_Task:_
Transcribe the listing below word for word but skip its images.

Start of Supplied information

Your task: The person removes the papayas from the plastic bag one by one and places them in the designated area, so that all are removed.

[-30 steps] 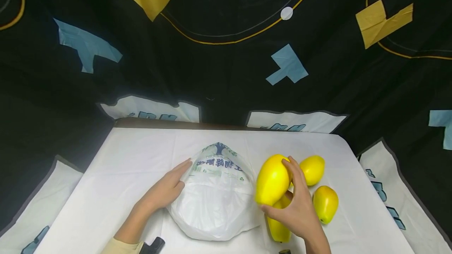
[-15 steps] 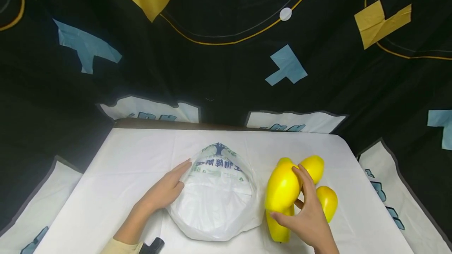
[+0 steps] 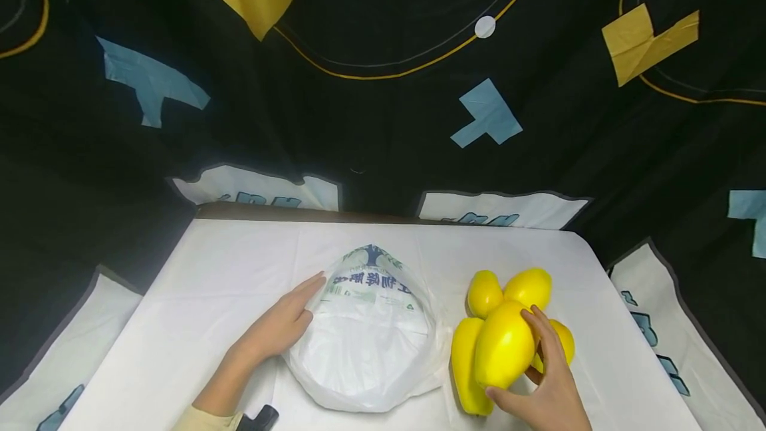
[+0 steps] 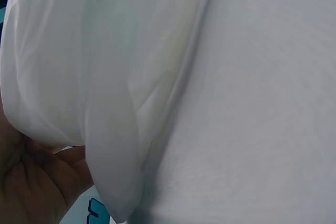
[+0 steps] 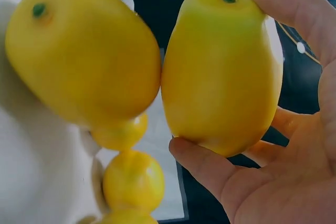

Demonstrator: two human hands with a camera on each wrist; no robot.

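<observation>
A white plastic bag [image 3: 365, 351] with blue and green print lies puffed up on the table. My left hand [image 3: 278, 321] rests along its left edge, fingers fairly straight and the thumb apart. In the left wrist view, bag plastic [image 4: 113, 119] hides most of those fingers. With thumb and fingertips, my right hand [image 3: 553, 378] grips a large yellow papaya [image 3: 505, 344]. Another long papaya [image 3: 467, 364] lies directly beside it; in the right wrist view the held papaya [image 5: 223, 72] appears right against this neighbour papaya [image 5: 84, 51].
Behind the held papaya sit more yellow fruits: a small one [image 3: 485, 293], a rounder one [image 3: 528, 287] and one partly covered [image 3: 564, 339]. White cloth covers the table [image 3: 239, 251]. A dark curtain [image 3: 371, 132] with taped shapes hangs beyond the far edge.
My right hand has carried the papaya rightward and toward me, from beside the bag to the right of the other long papaya. The left hand and the bag have stayed in place.
</observation>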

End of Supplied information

_Response:_
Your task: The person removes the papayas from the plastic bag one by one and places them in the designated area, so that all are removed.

[-30 steps] 
[-15 steps] 
[+0 steps] 
[+0 steps] 
[+0 steps] 

Demonstrator: two human hands with a camera on each wrist; no robot.

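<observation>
A white plastic bag [image 3: 365, 351] with blue and green print lies puffed up on the table. My left hand [image 3: 278, 321] rests along its left edge, fingers fairly straight and the thumb apart. In the left wrist view, bag plastic [image 4: 113, 119] hides most of those fingers. With thumb and fingertips, my right hand [image 3: 553, 378] grips a large yellow papaya [image 3: 505, 344]. Another long papaya [image 3: 467, 364] lies directly beside it; in the right wrist view the held papaya [image 5: 223, 72] appears right against this neighbour papaya [image 5: 84, 51].
Behind the held papaya sit more yellow fruits: a small one [image 3: 485, 293], a rounder one [image 3: 528, 287] and one partly covered [image 3: 564, 339]. White cloth covers the table [image 3: 239, 251]. A dark curtain [image 3: 371, 132] with taped shapes hangs beyond the far edge.
My right hand has carried the papaya rightward and toward me, from beside the bag to the right of the other long papaya. The left hand and the bag have stayed in place.
</observation>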

The generated output is now complete.